▶ [Your instructions]
Take the lines of the data below from the very first through the line containing "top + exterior" and output them exactly, pictures excluded.
##### Given information #####
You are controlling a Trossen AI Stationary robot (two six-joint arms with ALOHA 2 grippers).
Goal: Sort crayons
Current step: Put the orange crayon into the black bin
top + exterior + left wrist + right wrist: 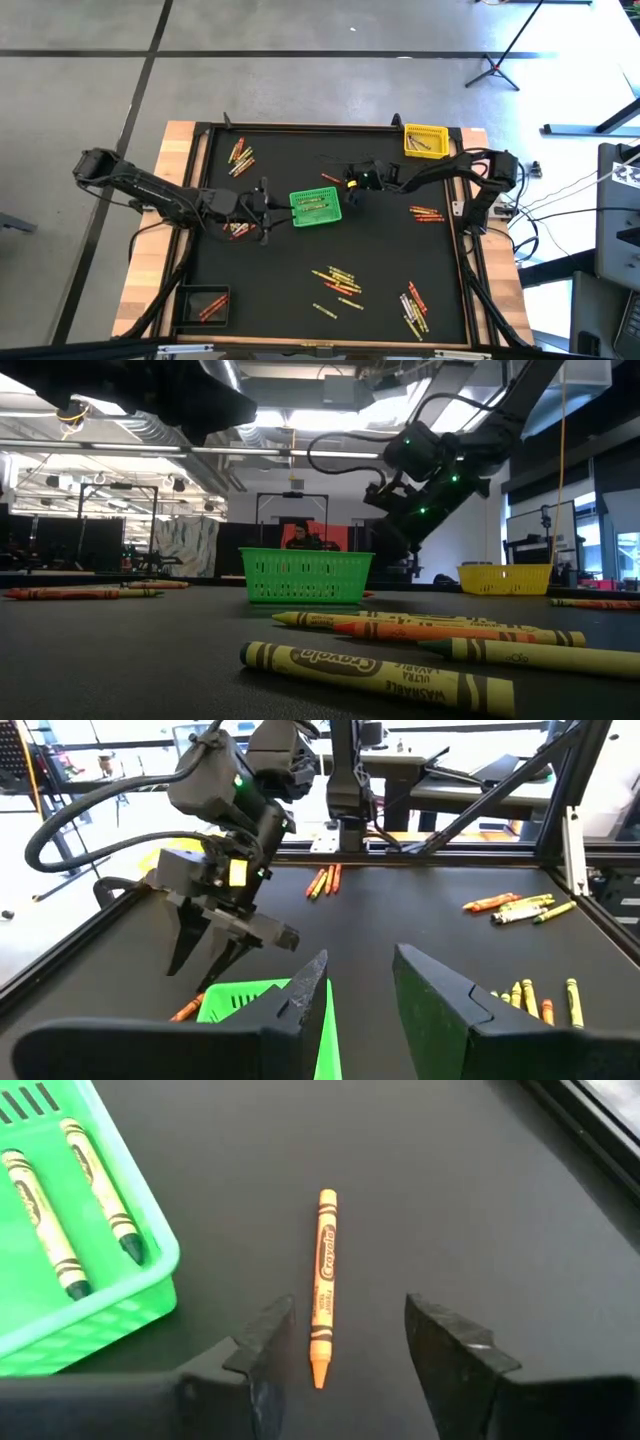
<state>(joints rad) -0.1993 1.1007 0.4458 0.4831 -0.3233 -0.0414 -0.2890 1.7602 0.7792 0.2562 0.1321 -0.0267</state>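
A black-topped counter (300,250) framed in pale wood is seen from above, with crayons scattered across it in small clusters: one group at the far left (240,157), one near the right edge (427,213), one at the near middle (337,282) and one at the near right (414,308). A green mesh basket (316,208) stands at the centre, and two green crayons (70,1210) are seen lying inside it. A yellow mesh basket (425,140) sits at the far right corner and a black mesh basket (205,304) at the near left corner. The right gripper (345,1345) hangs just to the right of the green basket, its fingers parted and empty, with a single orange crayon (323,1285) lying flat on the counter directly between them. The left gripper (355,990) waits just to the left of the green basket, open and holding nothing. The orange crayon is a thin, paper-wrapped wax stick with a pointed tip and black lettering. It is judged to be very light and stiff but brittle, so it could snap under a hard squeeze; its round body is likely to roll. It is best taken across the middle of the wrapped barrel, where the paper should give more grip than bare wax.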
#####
▶ [Answer space]
You are controlling a Trossen AI Stationary robot (two six-joint arms with ALOHA 2 grippers).
Goal: Sort crayons
Current step: Put the orange crayon into the black bin
top + exterior + left wrist + right wrist: 

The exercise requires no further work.